Folio (cm 33), legatura settecentesca in mezza pelle con dorso a nervi, titoli su doppio tassello, fil. oro, piatti ricop. da carta marmorizz. (bordi dei piatti consumati), all'interno fresco esemplare con ottimi margini (un paio di tarli passanti nei margini, senza danni). Titolo in rosso, marca tipografica in fine, testo su due colonne di 57 linee in carattere romano (88 R), di notevole eleganza tipografica poiché adorno di centinaia di bei capilettera xilografici a motivi fitomorfi su 5 e 11 linee. Cc. nn. 332, presente l'ultima carta bianca orig. Prima edizione di questo famoso leggendario che contiene, ordinate secondo il calendario ecclesiastico, notizie di oltre 1500 santi. Diviso in dodici libri, composto fra il 1369 e il 1372, trae le sue fonti dalla Legenda Aurea di Jacopo da Varazze, le opere di Vincenzo di Beauvais e soprattutto le Legendae sanctorum di Pietro Calò da Chioggia. L'opera ebbe un grandissimo successo e venne più volte ristampata nel corso del XVI secolo con l'aggiunta delle notizie dei santi canonizzati in epoche successive.

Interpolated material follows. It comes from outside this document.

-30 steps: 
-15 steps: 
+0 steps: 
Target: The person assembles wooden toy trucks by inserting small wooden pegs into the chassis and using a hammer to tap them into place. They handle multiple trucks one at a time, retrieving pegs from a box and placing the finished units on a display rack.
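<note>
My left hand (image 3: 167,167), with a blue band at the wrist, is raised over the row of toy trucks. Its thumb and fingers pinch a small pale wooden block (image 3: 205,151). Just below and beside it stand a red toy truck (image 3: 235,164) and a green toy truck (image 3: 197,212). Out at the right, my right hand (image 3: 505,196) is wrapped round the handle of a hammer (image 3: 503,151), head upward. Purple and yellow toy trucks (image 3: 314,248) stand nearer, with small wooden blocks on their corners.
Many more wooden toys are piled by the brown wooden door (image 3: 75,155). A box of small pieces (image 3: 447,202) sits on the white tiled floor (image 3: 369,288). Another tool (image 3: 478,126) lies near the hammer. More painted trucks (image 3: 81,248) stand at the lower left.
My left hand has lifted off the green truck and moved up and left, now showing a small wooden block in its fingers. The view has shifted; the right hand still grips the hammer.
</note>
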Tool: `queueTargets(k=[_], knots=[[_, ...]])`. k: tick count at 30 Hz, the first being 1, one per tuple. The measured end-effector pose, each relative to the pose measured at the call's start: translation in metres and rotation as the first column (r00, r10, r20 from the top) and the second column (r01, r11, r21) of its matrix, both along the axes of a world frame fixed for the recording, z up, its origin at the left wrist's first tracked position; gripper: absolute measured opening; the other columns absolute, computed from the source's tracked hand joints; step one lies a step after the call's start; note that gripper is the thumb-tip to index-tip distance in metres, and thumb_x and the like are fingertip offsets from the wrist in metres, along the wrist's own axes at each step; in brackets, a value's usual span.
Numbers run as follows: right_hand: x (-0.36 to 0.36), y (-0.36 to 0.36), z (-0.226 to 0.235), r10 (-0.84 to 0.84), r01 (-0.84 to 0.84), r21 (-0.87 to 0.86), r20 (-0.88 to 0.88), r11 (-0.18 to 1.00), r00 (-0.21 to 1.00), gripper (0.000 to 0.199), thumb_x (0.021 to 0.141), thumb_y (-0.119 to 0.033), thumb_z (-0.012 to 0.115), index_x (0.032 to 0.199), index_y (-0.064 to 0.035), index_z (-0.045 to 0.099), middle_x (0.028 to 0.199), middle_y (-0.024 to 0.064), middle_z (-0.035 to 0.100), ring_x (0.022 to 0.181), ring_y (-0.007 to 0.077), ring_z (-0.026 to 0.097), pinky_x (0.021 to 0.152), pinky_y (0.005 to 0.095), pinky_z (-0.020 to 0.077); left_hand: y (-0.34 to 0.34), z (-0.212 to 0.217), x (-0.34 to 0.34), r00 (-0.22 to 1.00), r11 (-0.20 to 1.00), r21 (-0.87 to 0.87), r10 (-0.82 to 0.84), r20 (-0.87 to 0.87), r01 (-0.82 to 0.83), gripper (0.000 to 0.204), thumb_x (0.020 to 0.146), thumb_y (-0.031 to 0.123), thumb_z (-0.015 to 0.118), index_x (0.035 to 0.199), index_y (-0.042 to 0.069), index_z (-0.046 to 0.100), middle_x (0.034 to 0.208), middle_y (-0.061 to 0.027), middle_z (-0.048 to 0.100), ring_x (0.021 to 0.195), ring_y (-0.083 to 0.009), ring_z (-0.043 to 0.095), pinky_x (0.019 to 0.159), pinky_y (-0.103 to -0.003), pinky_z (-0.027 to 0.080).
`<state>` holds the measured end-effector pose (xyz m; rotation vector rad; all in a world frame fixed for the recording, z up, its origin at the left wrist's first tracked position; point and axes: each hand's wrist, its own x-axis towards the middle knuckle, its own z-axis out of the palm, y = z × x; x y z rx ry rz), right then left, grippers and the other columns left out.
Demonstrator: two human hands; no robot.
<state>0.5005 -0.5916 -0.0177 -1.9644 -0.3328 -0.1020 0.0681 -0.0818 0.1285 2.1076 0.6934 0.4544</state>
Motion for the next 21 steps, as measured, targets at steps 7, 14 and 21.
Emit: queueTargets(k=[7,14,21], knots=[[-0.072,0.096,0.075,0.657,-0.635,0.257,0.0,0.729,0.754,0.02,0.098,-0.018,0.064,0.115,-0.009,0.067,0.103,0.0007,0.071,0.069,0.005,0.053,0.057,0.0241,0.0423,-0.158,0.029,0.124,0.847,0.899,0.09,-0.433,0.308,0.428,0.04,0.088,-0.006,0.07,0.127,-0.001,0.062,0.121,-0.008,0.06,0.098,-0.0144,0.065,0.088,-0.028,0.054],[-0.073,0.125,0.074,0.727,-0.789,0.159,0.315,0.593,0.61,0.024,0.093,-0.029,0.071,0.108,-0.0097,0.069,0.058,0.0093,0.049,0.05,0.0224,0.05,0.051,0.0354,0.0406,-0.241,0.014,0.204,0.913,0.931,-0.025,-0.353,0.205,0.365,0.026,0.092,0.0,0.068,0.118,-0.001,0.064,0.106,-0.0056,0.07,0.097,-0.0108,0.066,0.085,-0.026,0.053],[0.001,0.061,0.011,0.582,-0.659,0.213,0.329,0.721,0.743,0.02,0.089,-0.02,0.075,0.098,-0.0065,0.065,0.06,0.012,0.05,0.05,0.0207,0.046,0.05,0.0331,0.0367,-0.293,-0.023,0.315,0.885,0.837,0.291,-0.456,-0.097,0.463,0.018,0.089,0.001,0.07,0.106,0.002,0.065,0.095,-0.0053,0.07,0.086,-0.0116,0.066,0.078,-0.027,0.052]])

Scarse le notizie sull'Aut., che nato a Venezia, fu pievano dei SS. Apostoli fino al 1370, poi nominato vescovo di Iesolo, carica che mantenne fino alla morte avvenuta intorno al 1406. Enrico di Sant'Orso fu una delle figure più attive nel mercato editoriale di Vicenza negli ultimi due decenni del XV secolo, sia nel commercio librario che propriamente come tipografo, stampando circa venticinque libri fra il 1480 e il 1499 ed usando dei caratteri molto simili a quelli utilizzati da Leonardo da Basilea, col quale aveva forse stretto un accordo commerciale. Goff N-6; IGI6769; BMC VII, 1047.
Vicenza, Henricus de Sancto Ursio, 12 dicembre 1493.